Incorporating advanced hardware-based security features, such as Trusted Execution Environments (TEE) or post-quantum cryptography, is challenging for new designs. These technologies are still emerging, and their implementation often involves trial and error, which can lead to exploitable bugs. Furthermore, the integration of these features can be complex, requiring specialised expertise and resources. Engineers must carefully evaluate the benefits and risks of incorporating advanced security features into their designs.

New microcontroller features often aim to provide advanced functionality, but they may not integrate seamlessly with existing ecosystems. For example, compatibility with legacy software, communication protocols, or hardware peripherals may be limited or entirely absent. In addition, immature ecosystems surrounding new features can hinder adoption, as developers may face challenges in leveraging these features effectively.

Compatibility and Ecosystem Limitations

Features like AI accelerators, on-chip security modules, or low-power wireless stacks are complex and often not fully stress-tested. Hidden bugs or oversights in these systems can result in vulnerabilities that emerge only after deployment. As a result, engineers must be diligent in testing and validating their designs, especially when incorporating cutting-edge features that are still in their infancy.

Hidden Vulnerabilities in New Feature Deployments

Manufacturers of new designs may market advanced features that are not fully functional or reliable in real-world applications. When these features fail to deliver on expectations, it can result in adoption hesitancy or product recalls. Engineers must be cautious when promoting new features and ensure they are thoroughly tested and validated before release.

Challenges with Security Testing and Emerging Threats

Security testing often focuses on known vulnerabilities, but new features can introduce novel attack vectors that are not yet well understood. Emerging threats, such as AI-driven hacking or quantum computing, pose risks that are difficult to address during the design phase. Furthermore, time constraints in development cycles can lead to insufficient testing, especially for new features that require extensive validation under different use cases and environments.

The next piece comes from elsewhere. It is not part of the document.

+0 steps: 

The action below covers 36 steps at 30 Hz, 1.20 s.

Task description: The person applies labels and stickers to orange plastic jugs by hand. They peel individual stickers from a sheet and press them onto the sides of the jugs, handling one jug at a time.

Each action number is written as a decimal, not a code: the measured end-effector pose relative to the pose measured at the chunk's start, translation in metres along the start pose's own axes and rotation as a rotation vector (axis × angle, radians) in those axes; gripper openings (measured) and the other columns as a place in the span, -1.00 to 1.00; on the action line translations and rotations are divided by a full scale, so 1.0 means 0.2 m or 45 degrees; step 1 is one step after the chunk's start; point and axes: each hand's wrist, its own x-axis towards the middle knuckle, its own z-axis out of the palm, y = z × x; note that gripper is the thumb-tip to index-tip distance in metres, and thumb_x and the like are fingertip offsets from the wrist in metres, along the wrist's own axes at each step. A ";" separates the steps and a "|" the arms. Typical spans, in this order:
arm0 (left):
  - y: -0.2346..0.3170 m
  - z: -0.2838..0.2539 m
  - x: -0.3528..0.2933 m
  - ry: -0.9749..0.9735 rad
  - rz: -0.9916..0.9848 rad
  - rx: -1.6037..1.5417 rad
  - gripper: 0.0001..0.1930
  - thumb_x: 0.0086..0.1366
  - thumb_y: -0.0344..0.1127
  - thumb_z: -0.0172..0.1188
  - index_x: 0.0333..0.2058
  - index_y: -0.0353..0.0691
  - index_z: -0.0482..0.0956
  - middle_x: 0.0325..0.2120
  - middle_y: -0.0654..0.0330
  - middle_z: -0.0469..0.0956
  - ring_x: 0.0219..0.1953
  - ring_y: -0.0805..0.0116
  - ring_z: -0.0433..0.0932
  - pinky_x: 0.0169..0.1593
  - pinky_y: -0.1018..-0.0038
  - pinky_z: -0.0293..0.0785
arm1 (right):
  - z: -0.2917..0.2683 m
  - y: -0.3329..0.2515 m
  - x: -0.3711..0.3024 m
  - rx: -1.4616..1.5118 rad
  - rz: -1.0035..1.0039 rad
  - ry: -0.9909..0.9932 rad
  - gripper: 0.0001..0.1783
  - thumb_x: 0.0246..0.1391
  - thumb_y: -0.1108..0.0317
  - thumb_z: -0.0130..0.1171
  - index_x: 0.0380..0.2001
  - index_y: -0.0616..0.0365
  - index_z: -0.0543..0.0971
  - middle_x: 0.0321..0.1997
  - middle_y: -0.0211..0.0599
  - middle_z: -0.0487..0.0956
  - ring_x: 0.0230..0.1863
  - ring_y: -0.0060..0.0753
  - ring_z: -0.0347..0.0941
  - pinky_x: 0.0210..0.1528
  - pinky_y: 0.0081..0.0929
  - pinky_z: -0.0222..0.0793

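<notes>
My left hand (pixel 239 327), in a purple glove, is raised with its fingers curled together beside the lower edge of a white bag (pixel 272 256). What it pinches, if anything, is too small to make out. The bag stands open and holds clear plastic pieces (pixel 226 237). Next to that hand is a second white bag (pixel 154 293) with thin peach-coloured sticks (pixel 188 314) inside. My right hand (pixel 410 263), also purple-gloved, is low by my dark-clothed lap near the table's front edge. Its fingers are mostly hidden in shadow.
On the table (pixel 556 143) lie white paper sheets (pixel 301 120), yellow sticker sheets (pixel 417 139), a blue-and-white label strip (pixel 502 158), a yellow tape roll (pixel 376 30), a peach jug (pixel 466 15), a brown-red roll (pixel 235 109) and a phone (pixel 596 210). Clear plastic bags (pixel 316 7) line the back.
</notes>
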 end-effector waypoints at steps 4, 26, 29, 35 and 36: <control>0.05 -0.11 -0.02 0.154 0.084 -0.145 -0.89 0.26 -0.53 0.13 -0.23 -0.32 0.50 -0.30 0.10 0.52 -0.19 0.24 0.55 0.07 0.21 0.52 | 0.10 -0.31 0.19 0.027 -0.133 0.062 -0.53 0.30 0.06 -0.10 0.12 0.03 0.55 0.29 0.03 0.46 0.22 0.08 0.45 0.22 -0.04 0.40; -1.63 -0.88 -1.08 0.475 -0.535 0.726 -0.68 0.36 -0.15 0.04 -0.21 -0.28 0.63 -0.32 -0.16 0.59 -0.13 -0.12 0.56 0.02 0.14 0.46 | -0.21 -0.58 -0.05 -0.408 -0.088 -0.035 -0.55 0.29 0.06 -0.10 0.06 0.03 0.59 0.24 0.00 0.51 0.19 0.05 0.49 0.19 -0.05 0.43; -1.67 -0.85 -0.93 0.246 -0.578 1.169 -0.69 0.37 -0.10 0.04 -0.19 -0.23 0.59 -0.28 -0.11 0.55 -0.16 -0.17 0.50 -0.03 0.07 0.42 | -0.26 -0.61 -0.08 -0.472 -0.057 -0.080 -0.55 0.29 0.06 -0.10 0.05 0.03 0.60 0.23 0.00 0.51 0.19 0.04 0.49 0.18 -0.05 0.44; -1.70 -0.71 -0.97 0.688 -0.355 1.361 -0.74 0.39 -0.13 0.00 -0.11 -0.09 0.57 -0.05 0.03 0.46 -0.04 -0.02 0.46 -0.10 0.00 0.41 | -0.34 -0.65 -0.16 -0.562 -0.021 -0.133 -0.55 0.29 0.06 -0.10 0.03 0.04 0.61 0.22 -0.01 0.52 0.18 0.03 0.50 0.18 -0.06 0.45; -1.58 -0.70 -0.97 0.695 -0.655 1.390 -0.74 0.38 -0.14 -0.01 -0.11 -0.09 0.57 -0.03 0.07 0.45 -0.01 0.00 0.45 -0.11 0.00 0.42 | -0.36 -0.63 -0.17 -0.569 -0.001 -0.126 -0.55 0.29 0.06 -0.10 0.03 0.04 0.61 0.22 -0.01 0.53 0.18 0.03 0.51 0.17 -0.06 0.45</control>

Customer hesitation is a common challenge faced by new microcontroller designs, especially those with untested features. Engineers and businesses are wary of adopting new devices due to the potential for unforeseen vulnerabilities or compatibility issues. The lack of a proven track record makes it difficult to justify switching from established alternatives. As such, engineers must be transparent about the capabilities and limitations of their designs, ensuring that customers are aware of the potential risks and benefits associated with new features.

In conclusion

security and untested features are major pain points in new microcontroller designs. Addressing these issues requires rigorous security validation processes, extensive testing of new features in real-world scenarios, and transparent communication with customers about the limitations and risks of cutting-edge functionality. By prioritising security and thoroughly testing their designs, engineers can ensure the integrity of their systems and protect them from emerging threats.